La lavanda dei piedi, pertanto, dev’essere considerato più che un gesto di abluzione rituale o di igiene. È gesto che, stando anche alle parole di Gesù che fanno riferimento ad un «bagno che rende mondi», vuole indicare lo stesso battesimo, che realizza una purificazione integrale, il passaggio dalla morte alla vita nuova del credente.

Ma come abbiamo sentito nell’ultima parte del Vangelo proclamato, Gesù attribuisce al gesto della lavanda ai piedi anche un altro significato che non dobbiamo dimenticare. Dopo aver compiuto quel gesto sconvolgente, sedutosi a tavola, così si rivolge ai discepoli: «Capite quello che ho fatto per voi? […] Se io, il Signore e il Maestro, ho lavato i piedi a voi, anche voi dovete lavare i piedi gli uni agli altri» (13,12.14). In questo modo Gesù indica ai suoi discepoli un servizio reciproco, tra fratelli. Lavando i piedi dei discepoli e chiedendo loro di fare altrettanto, Gesù invita anche a confessare a vicenda le nostre mancanze e a pregare gli uni per gli altri per saperci perdonare di cuore. In questo senso, merita ricordare le parole del santo vescovo Agostino che scriveva: «Non disdegni il cristiano di fare quanto fece Cristo. Perché quando il corpo si piega fino ai piedi del fratello, anche nel cuore si accende, o se già c’era si alimenta, il sentimento di umiltà […] Perdoniamoci a vicenda i nostri torti e preghiamo a vicenda per le nostre colpe e così in qualche modo ci laveremo i piedi a vicenda» (In Joh 58,4-5).

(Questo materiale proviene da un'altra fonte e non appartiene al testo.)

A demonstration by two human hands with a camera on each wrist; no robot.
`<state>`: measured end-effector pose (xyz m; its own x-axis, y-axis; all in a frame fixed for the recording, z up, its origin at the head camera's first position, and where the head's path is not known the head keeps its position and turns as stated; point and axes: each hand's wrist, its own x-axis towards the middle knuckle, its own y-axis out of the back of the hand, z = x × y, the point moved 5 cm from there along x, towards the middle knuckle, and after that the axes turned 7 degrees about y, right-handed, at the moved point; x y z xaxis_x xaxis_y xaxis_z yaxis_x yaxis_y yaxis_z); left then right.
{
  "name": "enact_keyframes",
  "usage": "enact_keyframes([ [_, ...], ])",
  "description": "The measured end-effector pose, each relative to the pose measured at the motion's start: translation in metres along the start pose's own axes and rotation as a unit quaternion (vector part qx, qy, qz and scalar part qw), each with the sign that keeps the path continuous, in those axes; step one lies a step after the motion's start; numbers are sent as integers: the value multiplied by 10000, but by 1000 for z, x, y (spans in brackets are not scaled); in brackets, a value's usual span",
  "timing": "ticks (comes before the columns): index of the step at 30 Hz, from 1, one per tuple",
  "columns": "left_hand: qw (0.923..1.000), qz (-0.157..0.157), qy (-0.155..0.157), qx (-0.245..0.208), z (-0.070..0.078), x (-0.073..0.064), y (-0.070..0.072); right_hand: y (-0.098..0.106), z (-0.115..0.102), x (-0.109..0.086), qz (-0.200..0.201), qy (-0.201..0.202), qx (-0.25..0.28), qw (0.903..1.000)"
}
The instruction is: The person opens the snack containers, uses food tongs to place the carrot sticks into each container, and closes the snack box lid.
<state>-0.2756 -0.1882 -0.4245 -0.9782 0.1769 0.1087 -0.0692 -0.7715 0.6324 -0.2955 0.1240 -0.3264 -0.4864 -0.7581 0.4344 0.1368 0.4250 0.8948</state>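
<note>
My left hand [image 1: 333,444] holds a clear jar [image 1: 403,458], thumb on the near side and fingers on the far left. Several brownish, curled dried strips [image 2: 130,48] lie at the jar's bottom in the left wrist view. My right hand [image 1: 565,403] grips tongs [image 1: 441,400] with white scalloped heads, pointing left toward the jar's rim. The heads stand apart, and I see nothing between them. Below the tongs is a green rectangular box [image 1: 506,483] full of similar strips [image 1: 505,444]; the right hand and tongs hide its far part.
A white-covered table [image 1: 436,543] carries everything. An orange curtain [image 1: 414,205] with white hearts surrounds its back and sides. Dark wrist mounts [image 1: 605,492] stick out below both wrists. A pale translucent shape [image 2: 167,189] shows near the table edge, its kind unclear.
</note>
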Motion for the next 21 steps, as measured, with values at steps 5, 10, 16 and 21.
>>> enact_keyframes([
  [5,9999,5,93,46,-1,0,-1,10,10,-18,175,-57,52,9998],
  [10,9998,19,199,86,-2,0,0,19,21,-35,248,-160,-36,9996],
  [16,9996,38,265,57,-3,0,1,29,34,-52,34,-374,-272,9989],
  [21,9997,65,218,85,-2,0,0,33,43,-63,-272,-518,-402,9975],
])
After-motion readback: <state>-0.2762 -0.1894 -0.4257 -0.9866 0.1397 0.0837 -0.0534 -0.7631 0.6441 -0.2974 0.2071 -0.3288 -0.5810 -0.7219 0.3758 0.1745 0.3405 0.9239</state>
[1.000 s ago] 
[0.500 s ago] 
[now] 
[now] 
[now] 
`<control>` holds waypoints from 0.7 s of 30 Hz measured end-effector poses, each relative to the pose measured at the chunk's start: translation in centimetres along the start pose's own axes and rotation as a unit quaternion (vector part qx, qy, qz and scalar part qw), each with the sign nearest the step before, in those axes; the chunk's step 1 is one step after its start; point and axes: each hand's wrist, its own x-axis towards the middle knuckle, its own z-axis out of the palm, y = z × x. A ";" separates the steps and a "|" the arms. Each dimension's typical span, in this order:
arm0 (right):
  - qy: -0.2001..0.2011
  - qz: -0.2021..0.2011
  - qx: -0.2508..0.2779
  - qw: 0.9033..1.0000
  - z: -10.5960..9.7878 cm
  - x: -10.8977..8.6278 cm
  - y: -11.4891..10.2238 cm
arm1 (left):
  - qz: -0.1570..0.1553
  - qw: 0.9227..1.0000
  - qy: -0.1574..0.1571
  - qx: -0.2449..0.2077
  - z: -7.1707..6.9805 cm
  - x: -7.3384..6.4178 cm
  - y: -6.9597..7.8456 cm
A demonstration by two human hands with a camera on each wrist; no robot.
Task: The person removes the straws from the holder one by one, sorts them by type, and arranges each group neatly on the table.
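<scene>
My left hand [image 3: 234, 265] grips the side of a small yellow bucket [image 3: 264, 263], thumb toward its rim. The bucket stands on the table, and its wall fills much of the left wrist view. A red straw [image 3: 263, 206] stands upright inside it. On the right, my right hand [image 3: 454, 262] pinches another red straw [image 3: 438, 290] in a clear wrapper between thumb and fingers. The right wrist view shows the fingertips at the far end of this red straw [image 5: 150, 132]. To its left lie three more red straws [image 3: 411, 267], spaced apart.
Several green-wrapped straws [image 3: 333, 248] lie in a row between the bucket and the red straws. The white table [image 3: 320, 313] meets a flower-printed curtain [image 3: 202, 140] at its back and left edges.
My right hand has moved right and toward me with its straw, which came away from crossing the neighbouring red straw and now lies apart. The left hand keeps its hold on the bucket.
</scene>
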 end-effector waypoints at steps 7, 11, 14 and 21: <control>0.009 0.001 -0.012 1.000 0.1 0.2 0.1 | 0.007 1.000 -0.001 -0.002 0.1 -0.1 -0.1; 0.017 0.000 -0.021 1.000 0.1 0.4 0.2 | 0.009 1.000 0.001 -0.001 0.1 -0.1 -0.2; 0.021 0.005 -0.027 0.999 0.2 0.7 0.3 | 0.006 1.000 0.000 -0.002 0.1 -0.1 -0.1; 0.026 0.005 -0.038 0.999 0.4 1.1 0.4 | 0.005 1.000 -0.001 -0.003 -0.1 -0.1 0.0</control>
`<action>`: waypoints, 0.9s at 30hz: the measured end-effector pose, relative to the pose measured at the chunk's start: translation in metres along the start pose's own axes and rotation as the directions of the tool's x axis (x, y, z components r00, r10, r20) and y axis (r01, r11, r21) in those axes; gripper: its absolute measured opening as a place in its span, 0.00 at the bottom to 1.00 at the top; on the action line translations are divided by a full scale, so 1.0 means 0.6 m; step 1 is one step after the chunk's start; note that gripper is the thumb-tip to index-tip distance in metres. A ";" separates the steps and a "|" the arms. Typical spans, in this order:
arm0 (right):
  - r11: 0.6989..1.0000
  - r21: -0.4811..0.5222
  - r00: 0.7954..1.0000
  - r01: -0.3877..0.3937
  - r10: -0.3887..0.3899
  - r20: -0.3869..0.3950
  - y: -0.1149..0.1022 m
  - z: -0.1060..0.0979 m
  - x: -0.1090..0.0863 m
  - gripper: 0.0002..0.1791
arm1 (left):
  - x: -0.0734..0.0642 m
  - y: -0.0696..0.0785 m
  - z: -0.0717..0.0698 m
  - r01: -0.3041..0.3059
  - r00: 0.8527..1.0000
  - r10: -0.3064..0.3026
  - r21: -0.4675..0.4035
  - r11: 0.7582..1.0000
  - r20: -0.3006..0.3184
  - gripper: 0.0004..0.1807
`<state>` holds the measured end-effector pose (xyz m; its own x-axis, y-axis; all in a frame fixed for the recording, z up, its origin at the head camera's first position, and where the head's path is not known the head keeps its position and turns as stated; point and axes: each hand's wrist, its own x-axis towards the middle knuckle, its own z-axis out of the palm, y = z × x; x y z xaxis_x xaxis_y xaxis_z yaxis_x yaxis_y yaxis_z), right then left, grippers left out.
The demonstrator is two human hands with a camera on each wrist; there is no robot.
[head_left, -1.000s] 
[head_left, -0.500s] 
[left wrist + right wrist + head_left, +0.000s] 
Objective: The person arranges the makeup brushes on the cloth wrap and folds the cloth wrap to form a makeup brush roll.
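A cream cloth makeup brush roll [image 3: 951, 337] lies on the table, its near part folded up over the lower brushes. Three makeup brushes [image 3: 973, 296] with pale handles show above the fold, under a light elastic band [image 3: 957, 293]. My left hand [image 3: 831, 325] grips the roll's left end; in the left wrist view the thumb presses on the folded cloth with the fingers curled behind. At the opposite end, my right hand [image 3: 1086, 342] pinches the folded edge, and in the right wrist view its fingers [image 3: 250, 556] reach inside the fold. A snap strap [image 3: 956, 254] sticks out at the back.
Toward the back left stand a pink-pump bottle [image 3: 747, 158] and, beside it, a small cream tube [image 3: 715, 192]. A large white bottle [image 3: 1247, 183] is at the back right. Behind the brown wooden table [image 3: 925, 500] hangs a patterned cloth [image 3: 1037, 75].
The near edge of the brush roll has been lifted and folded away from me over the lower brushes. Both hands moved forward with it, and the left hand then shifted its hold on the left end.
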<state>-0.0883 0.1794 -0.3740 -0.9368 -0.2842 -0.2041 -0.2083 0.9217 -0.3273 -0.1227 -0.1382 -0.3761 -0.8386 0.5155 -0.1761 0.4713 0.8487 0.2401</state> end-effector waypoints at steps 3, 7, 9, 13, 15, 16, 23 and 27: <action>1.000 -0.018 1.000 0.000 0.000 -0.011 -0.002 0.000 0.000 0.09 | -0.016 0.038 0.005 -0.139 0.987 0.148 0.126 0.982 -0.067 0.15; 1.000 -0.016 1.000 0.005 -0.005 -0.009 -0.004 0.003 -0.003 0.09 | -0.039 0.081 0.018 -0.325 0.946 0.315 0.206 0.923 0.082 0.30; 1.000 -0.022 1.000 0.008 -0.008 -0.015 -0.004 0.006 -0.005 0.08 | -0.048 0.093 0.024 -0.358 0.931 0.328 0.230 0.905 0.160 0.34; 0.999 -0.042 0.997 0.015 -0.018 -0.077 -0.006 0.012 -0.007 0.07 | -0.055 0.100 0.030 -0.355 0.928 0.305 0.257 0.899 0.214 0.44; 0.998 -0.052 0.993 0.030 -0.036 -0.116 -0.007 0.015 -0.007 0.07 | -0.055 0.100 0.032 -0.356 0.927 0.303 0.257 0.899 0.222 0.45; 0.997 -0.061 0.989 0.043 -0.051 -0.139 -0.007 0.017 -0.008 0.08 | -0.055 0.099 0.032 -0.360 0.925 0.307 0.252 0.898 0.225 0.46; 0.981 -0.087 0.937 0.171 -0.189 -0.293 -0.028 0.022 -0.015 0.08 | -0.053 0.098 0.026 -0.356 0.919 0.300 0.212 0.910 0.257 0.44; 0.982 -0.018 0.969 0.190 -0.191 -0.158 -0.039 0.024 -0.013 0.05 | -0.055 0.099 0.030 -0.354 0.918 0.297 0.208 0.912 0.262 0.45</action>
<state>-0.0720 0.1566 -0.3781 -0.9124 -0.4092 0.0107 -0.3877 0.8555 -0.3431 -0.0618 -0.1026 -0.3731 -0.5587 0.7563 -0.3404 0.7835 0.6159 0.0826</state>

Abbiamo bisogno tutti di chiedere a Dio perdono, di perdonarci tra fratelli, vescovo e sacerdoti; tra vescovo, sacerdoti, fedeli laici, insieme. Chiediamo perdono per le mancanze contro la comunione, per le omissioni nell’evangelizzazione, per l’indolenza nel riformare le strutture, per la tiepidezza nell’amare i più poveri, per non aver riconosciuto in loro Cristo stesso. Partecipando a questa eucaristia nella «cena del Signore», in cui è stato istituito anche il ministero sacerdotale, domandiamo perdono per il poco impegno nel discernimento vocazionale. Uniamoci a Cristo, il Sommo sacerdote che dà la sua vita per i suoi. Preghiamolo perché invii operai nella sua messe, e conservi quelli che già lavorano nella vigna: sacerdoti, diaconi, religiosi e religiose, laici e laiche, laici consacrati.